The set of special forms recognized is exactly that specified in the Common
Lisp manual. Everything that is described as a macro in CLTL is a macro.
Large amounts of syntactic information are thrown away by the conversion to an
anonymous flow graph representation. The elimination of names eliminates the
need to represent most environment manipulation special forms. The explicit
representation of control eliminates the need to represent BLOCK and GO, and
makes flow analysis easy. The full Common Lisp LAMBDA is implemented with a
simple fixed-arg lambda, which greatly simplifies later code.
The elimination of syntactic information eliminates the need for most of the
“beta transformation” optimizations in Rabbit. There are no progns, no
tagbodys and no returns. There are no “close parens” which get in the way of
determining which node receives a given value.
In ICR, computation is represented by Nodes. These are the node types:
if
Represents all conditionals.
set
Represents a setq.
ref
Represents a constant or variable reference.
combination
Represents a normal function call.
MV-combination
Represents a multiple-value-call. This is used to
implement all multiple value receiving forms except for multiple-value-prog1, which is implicit.
bind
This represents the allocation and initialization of the variables in
a lambda.
return
This collects the return value from a lambda and represents the
control transfer on return.
entry
Marks the start of a dynamic extent that can have non-local exits
to it. Dynamic state can be saved at this point for restoration on re-entry.
exit
Marks a potentially non-local exit. This node is interposed
between the non-local uses of a continuation and the dest so that code to
do a non-local exit can be inserted if necessary.

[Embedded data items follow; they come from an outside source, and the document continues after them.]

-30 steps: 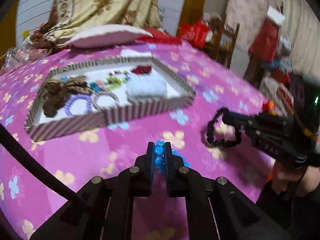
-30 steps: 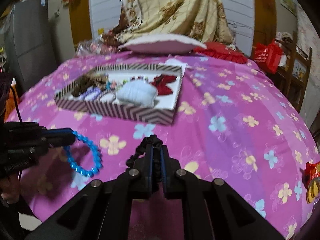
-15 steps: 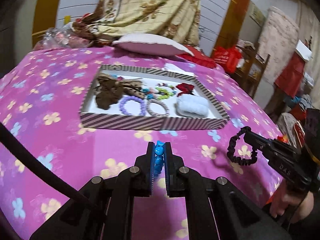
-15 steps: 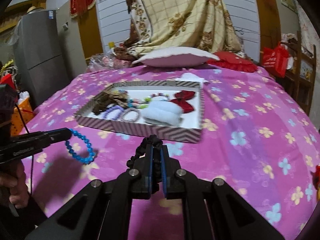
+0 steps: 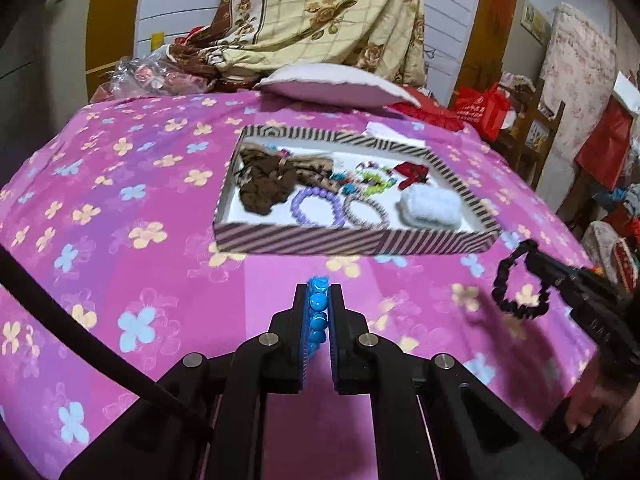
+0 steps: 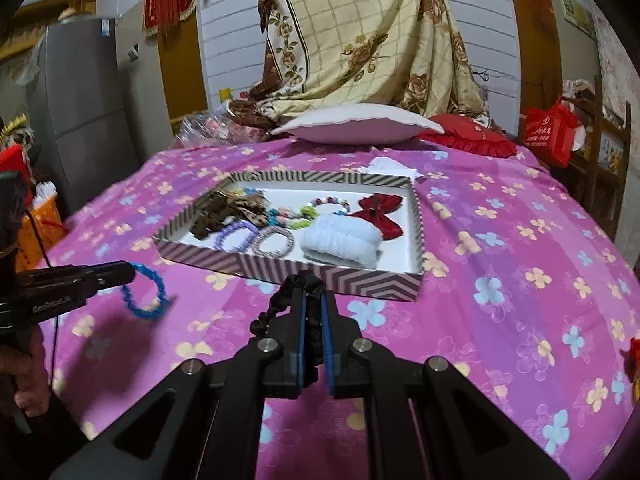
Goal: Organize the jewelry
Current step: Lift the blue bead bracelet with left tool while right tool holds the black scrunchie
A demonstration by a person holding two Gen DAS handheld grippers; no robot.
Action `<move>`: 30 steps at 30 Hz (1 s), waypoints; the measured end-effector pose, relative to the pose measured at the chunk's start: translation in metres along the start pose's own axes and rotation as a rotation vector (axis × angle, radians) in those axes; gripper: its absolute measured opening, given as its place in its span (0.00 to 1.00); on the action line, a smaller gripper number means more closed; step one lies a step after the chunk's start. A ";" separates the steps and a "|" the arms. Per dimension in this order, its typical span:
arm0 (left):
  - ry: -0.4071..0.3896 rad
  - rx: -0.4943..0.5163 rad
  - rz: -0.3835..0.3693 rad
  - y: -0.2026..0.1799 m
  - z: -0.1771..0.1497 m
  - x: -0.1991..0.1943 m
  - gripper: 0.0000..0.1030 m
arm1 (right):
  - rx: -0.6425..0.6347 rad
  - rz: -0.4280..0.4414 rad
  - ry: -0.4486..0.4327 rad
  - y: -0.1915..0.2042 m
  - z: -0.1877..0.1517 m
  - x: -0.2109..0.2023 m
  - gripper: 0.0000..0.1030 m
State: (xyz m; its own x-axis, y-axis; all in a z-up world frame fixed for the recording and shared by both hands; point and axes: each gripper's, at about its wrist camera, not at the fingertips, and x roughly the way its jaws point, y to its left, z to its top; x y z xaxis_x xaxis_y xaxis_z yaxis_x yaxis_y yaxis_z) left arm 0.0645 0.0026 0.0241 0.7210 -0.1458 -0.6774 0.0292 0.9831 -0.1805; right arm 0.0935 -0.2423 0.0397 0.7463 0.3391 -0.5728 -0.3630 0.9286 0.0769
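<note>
My left gripper is shut on a blue bead bracelet, which hangs as a loop in the right wrist view. My right gripper is shut on a black hair tie, which dangles as a black ring at the right of the left wrist view. Both are held above the pink flowered bedspread, in front of the striped box. Inside it lie a brown scrunchie, a purple bracelet, a grey bracelet, a white fluffy piece and a red bow.
A white pillow and a red cushion lie behind the box under a hanging floral cloth. A grey fridge stands at the left, a wooden rack with a red bag at the right. A person's hand holds the left gripper.
The left wrist view has swung round and levelled, so the box now sits ahead and centred. Both grippers drew back a little from the box, each still holding its piece.
</note>
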 end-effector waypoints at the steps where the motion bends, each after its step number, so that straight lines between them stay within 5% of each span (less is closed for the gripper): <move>1: 0.008 -0.005 0.005 0.001 -0.002 0.003 0.21 | -0.002 -0.005 0.005 0.000 -0.001 0.002 0.07; 13: 0.015 0.010 0.128 0.002 -0.010 0.009 0.21 | -0.049 -0.072 0.009 0.010 -0.002 0.012 0.07; 30: 0.036 -0.004 0.141 0.004 -0.013 0.015 0.21 | -0.112 -0.112 0.002 0.025 -0.003 0.015 0.07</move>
State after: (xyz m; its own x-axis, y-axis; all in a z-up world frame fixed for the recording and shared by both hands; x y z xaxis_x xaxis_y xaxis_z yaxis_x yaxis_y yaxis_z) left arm 0.0662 0.0030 0.0040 0.6926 -0.0097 -0.7212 -0.0738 0.9937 -0.0843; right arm 0.0943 -0.2148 0.0309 0.7847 0.2339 -0.5741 -0.3374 0.9381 -0.0789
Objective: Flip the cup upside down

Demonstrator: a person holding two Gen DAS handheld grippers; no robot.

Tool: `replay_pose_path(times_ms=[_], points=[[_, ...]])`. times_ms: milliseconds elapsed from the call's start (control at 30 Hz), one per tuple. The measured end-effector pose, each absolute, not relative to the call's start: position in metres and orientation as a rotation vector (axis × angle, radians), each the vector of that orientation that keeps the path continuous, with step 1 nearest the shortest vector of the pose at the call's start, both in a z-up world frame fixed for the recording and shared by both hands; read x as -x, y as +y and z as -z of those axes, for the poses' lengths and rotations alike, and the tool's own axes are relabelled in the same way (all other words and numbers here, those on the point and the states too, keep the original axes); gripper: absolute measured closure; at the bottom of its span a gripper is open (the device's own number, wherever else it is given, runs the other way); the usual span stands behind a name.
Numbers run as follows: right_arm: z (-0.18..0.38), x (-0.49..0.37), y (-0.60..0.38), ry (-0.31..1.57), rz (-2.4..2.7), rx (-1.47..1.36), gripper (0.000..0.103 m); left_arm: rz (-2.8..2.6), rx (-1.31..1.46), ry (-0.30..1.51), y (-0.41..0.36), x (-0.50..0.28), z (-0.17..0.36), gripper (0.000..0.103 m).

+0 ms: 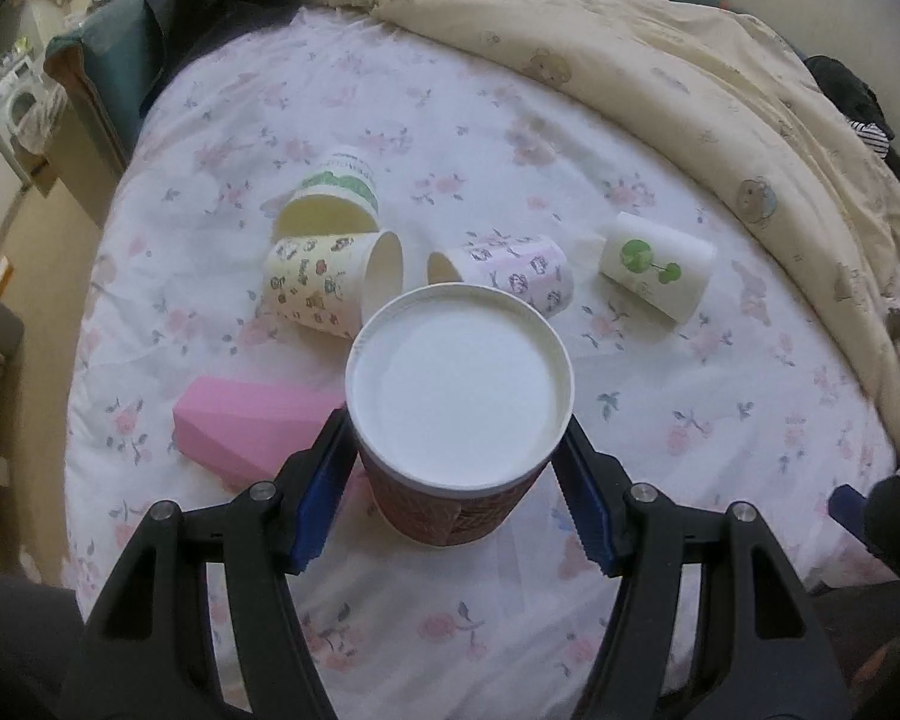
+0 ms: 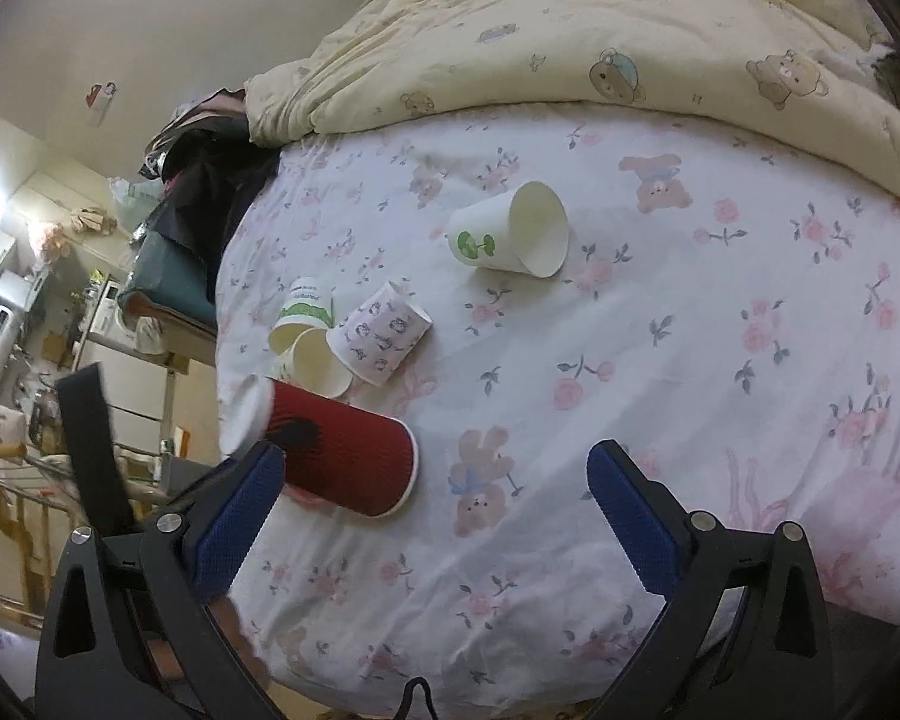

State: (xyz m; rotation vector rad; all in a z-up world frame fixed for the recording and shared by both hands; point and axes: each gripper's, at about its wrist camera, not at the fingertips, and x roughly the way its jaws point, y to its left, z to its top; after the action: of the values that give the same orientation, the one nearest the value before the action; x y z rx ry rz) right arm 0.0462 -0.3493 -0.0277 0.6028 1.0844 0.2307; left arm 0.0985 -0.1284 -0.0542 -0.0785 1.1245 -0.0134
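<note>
Gripping red cup (image 1: 457, 498), left tongs (image 1: 456, 480)

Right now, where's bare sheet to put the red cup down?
Open sheet right of the red cup, between the leaf-print cup and the right gripper. Crowded behind it: three paper cups bunched together. Left side has the pink box.

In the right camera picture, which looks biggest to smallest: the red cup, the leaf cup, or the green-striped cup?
1. Red cup, though it lies nearest the camera, which enlarges it.
2. Leaf cup.
3. Green-striped cup, partly hidden behind other cups, so its real size is unsure.
</note>
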Motion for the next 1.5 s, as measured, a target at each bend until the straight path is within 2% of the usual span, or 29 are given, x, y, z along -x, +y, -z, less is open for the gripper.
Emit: replay_pose_path(times_ms=[400, 433, 467, 533, 1067, 1500], points=[[0.031, -0.048, -0.345, 1.102, -0.248, -0.613, 0.0, 0.011, 0.044, 1.175, -0.136, -0.098, 0.071, 0.036], [0.032, -0.049, -0.344, 1.108, -0.249, -0.61, 0.0, 0.011, 0.045, 1.175, -0.136, -0.097, 0.071, 0.029], [0.033, -0.049, -0.343, 1.113, -0.25, -0.609, 0.0, 0.013, 0.04, 1.175, -0.136, -0.097, 0.071, 0.014], [0.035, -0.05, -0.342, 1.123, -0.249, -0.607, 0.0, 0.008, 0.033, 1.163, -0.136, -0.095, 0.069, 0.006], [0.028, -0.049, -0.334, 1.09, -0.258, -0.564, 0.0, 0.022, 0.093, 1.119, -0.114, -0.065, 0.025, 0.004], [0.005, -0.036, -0.309, 0.995, -0.306, -0.426, 0.0, 0.003, 0.113, 0.947, -0.052, -0.01, -0.036, 0.0]])
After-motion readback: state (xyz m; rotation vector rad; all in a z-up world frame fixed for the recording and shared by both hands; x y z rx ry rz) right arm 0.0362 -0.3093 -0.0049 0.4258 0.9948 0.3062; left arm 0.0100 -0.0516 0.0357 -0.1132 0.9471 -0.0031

Some slots are shared between all node types (via defstruct inheritance.) This
information held in common between all nodes often makes it possible to avoid
special-casing nodes on the basis of type. This shared information is
primarily concerned with the order of evaluation and destinations and
properties of results. This control and value flow is indicated in the node
primarily by pointing to continuations.
The continuation structure represents information sufficiently related
to the normal notion of a continuation that naming it so seems sensible.
Basically, a continuation represents a place in the code, or alternatively the
destination of an expression result and a transfer of control. These two
notions are bound together for the same reasons that they are related in the
standard functional continuation interpretation.
A continuation may be deprived of either or both of its value or control
significance. If the value of a continuation is unused due to evaluation for
effect, then the continuation will have a null dest. If the next
node for a continuation is deleted by some optimization, then next will
be :none.
[### Continuation kinds...]
The block structure represents a basic block, in the the normal sense.
Control transfers other than simple sequencing are represented by information
in the block structure. The continuation for the last node in a block
represents only the destination for the result.
It is very difficult to reconstruct anything resembling the original source
from ICR, so we record the original source form in each node. The location of
the source form within the input is also recorded, allowing for interfaces such
as “Edit Compiler Warnings”. See section source-paths.
Forms such as special-bind and catch need to have cleanup code executed at all
exit points from the form. We represent this constraint in ICR by annotating
the code syntactically within the form with a Cleanup structure describing what
needs to be cleaned up. Environment analysis determines the cleanup locations
by watching for a change in the cleanup between two continuations. We can’t
emit cleanup code during ICR conversion, since we don’t know which exits will
be local until after ICR optimizations are done.
Special binding is represented by a call to the funny function %Special-Bind.
The first argument is the Global-Var structure for the variable bound and the
second argument is the value to bind it to.
Some subprimitives are implemented using a macro-like mechanism for translating
%PRIMITIVE forms into arbitrary lisp code. Subprimitives special-cased by VMR
conversion are represented by a call to the funny function %%Primitive. The
corresponding Template structure is passed as the first argument.
We check global function calls for syntactic legality with respect to any
defined function type function. If the call is illegal or we are unable to
tell if it is legal due to non-constant keywords, then we give a warning and
mark the function reference as :notinline to force a full call and cause
subsequent phases to ignore the call. If the call is legal and is to a known
function, then we annotate the Combination node with the Function-Info
structure that contains the compiler information for the function.